6. Method according to claim 5, characterized in that the measurement of the actual position of the reference point (23, 24) is effected contactless.

7. Method according to claim 5, characterized in that the sensor (121) is arranged in a fixed position on the mounting part (7) before the carrier part (3) is fixed in order to measure the actual position of the reference points (23, 24).

8. Method according to claim 7, characterized in that the mentioned sensor (121) is fixedly arranged on the mounting part (7).

9. The method according to claim 4, characterized in that at least one deformation sensor (127) is arranged on the carrier part (3), by means of which the amount of deformation of the carrier part (3) is measured.

10. The method of claim 9,

the stress in the carrier part (3) is determined by means of a deformation sensor (127), and the deformation of the carrier part (3) is determined on the basis of the measured stress.

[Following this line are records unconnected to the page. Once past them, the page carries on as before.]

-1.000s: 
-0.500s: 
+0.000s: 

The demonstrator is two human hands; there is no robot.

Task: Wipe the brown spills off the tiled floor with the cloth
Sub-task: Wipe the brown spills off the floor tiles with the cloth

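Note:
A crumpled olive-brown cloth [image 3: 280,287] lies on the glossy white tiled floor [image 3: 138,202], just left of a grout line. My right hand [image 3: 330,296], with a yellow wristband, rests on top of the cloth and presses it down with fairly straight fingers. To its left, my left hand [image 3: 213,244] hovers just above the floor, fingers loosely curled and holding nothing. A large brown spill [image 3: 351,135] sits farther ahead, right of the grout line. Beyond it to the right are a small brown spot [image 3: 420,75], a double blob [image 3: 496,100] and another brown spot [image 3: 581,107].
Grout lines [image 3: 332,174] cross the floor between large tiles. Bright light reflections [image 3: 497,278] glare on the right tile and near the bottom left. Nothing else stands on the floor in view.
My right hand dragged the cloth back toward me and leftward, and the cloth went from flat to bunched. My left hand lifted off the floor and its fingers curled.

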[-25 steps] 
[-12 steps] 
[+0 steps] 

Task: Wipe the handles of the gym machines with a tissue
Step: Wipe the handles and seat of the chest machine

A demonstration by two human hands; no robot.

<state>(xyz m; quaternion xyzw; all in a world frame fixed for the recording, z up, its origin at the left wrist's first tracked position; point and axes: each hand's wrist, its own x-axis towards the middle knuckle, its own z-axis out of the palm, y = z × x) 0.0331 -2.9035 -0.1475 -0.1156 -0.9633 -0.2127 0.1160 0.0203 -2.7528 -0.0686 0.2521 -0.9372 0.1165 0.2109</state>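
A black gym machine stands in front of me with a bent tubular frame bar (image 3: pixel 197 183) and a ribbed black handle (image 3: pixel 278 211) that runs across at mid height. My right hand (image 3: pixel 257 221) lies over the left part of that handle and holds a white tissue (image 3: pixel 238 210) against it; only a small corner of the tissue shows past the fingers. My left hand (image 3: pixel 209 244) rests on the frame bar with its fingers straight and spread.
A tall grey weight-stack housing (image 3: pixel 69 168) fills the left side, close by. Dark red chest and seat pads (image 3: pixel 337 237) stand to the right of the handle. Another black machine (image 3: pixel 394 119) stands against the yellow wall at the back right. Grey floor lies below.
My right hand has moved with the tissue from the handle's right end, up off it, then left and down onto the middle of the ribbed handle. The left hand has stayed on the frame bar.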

11. A rigging installation for carrying out an installation process in an elevator shaft (103) of an elevator installation (101) having a carrier component (3) and an electromechanical mounting component (7) held by the carrier component (3), characterized in that:

a control device (21) which is provided for determining the actual position of the mounting means (9, 13) arranged on the carrier part (3) relative to the mounting part (7), and

in the case of the application of the actual position of the assembly means (9, 13), the mounting part (7) is actuated in the following manner: so that the mounting part receives the fitting mechanism (9, 13) and performs the fitting step with the received fitting mechanism (9, 13) applied.

12. The fitting apparatus according to claim 11,

the control device (21) is provided for determining the actual position of the mounting means (9, 13) relative to the mounting part (7) as a function of the initial position of the mounting means (9, 13) stored in the control device (21) and the deformation of the carrier part (3) caused by the fixing.

13. The mounting arrangement according to claim 11 or 12, characterized by a sensor fixedly arranged on the mounting part (7) for measuring the actual position of the reference point (23, 24).

14. The mounting device according to claim 11 or 12, characterized in that at least one deformation sensor (127) is arranged on the carrier part (3), by means of which the amount of deformation of the carrier part (3) can be measured.

15. The assembling apparatus according to claim 14, characterized in that the deformation sensor (127) is implemented in the following way: so that the stress in the carrier part (3) can be determined, and the control device is provided for determining the deformation of the carrier part (3) on the basis of the measured stress.